Kenya Sport

Manchester United's Pursuit of Aurelien Tchouameni Continues

Manchester United’s pursuit of Aurelien Tchouameni is not quite dead after all.

Despite the France midfielder agreeing a new long-term contract with Real Madrid until 2031, respected Manchester United reporter Andy Mitten says the European champions could still be tempted to cash in this summer.

United keep the Tchouameni dream alive

Michael Carrick’s rebuild already has serious midfield weight. Andrey Santos has arrived from Chelsea, while United have activated the £45 million release clause in Youri Tielemans’ Aston Villa contract.

Yet the message from Old Trafford is clear: they want one more midfielder. A top-tier anchor. The kind of player you build a title-chasing side around.

For INEOS and United’s hierarchy, that ideal profile has long had a name: Aurelien Tchouameni.

The 26-year-old is among the elite defensive midfielders in the game and is currently starring for France at the 2026 World Cup, adding another layer of shine to a CV that already includes LaLiga and Champions League titles with Real Madrid, plus the UEFA Nations League in 2021 and a World Cup final appearance in 2022.

France are into the semi-finals this summer, and Tchouameni is again at the heart of it. If Les Bleus go all the way, his stock climbs even higher.

So when Fabrizio Romano and other leading journalists reported last week that Tchouameni had agreed fresh terms at the Bernabeu until 2031, most assumed the door slammed shut on any United move.

Mitten isn’t convinced.

“They could still sell him”

Speaking on Talk of the Devils, Mitten revealed what he was told by a Madrid contact shortly after the new deal was announced.

“When I spoke to somebody in Madrid after he had signed the contract, let me just read the text back – ‘They could still sell him’,” Mitten said. “So, there you go. ‘They could still sell him. I will try to find out’.”

The extension, then, does not automatically equal a lifetime guarantee in white.
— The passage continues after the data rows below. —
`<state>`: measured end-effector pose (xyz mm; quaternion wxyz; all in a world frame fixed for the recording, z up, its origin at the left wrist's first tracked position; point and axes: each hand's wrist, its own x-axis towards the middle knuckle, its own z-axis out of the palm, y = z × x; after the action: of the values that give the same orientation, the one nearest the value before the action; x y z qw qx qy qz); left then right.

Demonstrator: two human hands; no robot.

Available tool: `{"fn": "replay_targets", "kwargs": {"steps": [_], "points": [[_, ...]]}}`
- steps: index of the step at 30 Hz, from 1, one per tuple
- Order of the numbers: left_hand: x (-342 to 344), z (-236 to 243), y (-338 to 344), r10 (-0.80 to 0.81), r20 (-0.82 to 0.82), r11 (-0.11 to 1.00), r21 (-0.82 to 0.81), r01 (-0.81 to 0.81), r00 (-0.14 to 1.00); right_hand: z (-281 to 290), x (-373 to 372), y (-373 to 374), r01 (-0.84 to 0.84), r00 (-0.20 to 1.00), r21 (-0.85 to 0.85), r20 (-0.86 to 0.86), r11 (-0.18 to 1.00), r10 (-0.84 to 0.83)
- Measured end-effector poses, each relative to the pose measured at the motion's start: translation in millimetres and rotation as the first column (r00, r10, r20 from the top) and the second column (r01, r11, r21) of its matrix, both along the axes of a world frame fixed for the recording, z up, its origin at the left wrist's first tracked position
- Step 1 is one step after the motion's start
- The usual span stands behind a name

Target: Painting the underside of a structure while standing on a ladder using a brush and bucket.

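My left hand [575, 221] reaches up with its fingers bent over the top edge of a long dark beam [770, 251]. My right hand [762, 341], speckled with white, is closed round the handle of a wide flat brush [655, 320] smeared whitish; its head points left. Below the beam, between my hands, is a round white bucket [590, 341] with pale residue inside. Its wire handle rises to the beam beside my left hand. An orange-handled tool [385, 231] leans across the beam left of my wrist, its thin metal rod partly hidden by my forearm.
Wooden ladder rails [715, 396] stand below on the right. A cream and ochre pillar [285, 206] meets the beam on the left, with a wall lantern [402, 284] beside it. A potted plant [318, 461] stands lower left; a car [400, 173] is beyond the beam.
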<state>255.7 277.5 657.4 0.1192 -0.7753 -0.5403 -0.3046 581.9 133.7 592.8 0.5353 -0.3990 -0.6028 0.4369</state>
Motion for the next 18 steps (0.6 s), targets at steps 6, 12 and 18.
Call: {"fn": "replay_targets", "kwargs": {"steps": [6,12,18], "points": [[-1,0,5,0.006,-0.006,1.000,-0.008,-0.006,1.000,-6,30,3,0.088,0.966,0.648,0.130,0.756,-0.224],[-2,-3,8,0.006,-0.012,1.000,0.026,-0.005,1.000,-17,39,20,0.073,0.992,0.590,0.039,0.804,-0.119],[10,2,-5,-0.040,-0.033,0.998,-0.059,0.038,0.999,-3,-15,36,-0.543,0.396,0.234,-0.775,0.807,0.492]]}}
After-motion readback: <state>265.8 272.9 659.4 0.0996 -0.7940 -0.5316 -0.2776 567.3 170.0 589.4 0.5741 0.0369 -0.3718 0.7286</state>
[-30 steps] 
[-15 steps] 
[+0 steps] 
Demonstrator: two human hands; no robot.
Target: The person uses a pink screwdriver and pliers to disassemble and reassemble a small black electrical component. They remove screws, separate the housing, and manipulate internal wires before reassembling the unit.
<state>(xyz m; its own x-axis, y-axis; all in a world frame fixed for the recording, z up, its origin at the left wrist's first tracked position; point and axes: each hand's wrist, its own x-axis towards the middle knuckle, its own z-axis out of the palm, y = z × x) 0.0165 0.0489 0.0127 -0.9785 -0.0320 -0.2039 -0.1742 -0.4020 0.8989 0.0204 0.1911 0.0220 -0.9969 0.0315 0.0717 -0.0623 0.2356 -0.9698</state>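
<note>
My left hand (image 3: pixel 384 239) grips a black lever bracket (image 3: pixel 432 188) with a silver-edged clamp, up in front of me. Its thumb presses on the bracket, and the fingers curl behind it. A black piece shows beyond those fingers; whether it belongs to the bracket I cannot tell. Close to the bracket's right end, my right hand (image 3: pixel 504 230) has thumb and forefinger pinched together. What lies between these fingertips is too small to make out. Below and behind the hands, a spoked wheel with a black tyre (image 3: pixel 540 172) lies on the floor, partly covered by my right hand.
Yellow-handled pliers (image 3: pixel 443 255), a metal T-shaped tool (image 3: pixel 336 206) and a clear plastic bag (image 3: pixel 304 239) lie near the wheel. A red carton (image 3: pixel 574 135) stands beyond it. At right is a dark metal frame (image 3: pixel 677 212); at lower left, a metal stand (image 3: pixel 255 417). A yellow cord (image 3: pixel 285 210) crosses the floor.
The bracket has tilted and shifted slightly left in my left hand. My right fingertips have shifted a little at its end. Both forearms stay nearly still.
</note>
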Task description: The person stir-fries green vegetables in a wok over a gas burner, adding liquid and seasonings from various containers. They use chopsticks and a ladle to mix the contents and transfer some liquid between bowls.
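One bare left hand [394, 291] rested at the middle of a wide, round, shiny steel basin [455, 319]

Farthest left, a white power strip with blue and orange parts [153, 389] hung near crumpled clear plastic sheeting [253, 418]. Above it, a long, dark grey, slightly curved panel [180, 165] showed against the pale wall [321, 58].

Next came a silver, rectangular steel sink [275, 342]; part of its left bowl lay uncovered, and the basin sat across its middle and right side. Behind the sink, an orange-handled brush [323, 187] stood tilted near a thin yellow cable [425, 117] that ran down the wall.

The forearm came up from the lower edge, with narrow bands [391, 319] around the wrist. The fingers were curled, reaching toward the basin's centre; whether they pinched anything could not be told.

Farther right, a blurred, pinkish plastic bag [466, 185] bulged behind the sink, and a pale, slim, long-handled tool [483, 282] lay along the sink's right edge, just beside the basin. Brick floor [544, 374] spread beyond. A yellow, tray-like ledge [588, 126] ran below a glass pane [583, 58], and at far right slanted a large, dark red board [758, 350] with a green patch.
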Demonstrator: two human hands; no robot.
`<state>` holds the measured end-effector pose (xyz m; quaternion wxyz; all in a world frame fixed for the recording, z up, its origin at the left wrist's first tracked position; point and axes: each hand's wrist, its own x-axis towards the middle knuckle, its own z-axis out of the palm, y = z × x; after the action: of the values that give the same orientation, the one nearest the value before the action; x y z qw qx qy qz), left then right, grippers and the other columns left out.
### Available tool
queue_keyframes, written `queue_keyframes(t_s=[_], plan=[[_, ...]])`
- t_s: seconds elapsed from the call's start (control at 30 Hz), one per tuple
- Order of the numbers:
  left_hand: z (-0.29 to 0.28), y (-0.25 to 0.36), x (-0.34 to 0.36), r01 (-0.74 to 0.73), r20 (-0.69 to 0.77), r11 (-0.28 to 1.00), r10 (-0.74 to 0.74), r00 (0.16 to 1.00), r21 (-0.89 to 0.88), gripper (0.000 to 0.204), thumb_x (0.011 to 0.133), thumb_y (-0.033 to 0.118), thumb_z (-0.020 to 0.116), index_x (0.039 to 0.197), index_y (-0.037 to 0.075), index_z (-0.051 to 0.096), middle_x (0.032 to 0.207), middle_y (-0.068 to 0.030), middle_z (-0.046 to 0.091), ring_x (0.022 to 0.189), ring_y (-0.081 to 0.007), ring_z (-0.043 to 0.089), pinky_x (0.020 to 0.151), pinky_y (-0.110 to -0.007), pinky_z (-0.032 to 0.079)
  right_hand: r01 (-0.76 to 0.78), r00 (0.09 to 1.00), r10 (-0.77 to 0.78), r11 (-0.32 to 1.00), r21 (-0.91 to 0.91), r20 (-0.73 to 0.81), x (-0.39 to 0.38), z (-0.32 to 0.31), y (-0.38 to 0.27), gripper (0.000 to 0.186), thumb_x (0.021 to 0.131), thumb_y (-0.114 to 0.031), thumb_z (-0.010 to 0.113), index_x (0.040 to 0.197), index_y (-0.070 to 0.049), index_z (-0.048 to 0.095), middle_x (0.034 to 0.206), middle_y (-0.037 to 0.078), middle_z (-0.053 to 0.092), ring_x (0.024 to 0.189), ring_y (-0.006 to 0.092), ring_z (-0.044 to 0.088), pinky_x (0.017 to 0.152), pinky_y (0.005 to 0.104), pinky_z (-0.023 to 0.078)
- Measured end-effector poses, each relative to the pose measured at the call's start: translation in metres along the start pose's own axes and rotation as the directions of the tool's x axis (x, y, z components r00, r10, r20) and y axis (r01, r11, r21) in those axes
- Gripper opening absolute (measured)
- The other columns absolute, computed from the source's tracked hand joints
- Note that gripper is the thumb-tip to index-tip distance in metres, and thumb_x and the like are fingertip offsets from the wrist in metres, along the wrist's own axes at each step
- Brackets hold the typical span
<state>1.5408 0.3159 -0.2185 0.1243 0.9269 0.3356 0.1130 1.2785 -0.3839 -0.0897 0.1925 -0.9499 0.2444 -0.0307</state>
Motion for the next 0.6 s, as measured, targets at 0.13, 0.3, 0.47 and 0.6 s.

It strengthens Madrid’s hand. It protects value. It also leaves the door ajar if a huge offer lands on Florentino Pérez’s desk.

“This isn’t the first time that this has happened, where a Real Madrid player has benefitted from Manchester United’s interest,” Mitten added, pointing to a long history of Madrid players leveraging Old Trafford admiration into improved terms.

United’s admiration is not in question.

“Utd were interested in him, as you would be, because he’s very good,” Mitten said. He also stressed that Tchouameni is “perfectly happy in Madrid” but would be “perfectly happy to play for Manchester United” if the situation changed.

That “situation” is where this story really lives.

Madrid want to buy big – so who do they sell?

Mitten’s conversations with journalists following the Spanish national team around the United States painted a familiar picture at Madrid: grand plans, big names, and the financial reality that something has to give.

“One of the points put to me was Real Madrid want to buy big, so they need to sell big,” he explained.

That leads to the obvious question: who brings in the kind of fee that funds another marquee arrival?

Fede Valverde has effectively been ring-fenced. “Fede Valverde has been told that he’s going to be captain,” Mitten said, joking that if the Uruguayan doesn’t fancy the armband, Old Trafford would happily take him. There is “no issue there.”

Eduardo Camavinga, for all his quality, would not command the same monster fee as Tchouameni.

So the France midfielder naturally sits in that uncomfortable bracket: one of Madrid’s best players, one of their most valuable assets, and therefore one of the few who could generate the sort of money that changes a transfer window.

That is why Mitten refused to treat the new contract as a full stop.

“I saw it sort of going off like a light – that’s it, Manchester United won’t be signing him,” he said. “I wasn’t quite so sure that you can write off any deal until the transfer window has closed.”

A long shot, but not a fantasy

Mitten is not selling a dream. He’s realistic about the scale of the task.

When asked if there is a genuine chance, his response was blunt: “It looks improbable. I think it always looked improbable.”

The only route he sees is a financial one: “I think the chance comes if Real Madrid decide that they want to sell one of their very best players because they need money, and money dictates a lot of things in football.”

That’s the crux of United’s hope.

If Madrid decide to balance the books with one seismic sale, Tchouameni’s name will sit high on the list of candidates. If they don’t, he stays, and United look elsewhere.

Until that decision is made in the Bernabeu boardroom, though, the dream of seeing one of the world’s premier holding midfielders anchoring Carrick’s new-look United can’t quite be filed under impossible.

Improbable, yes. But in a summer where Madrid want to buy big and United are desperate to step back among Europe’s elite, improbable is sometimes where the biggest deals begin.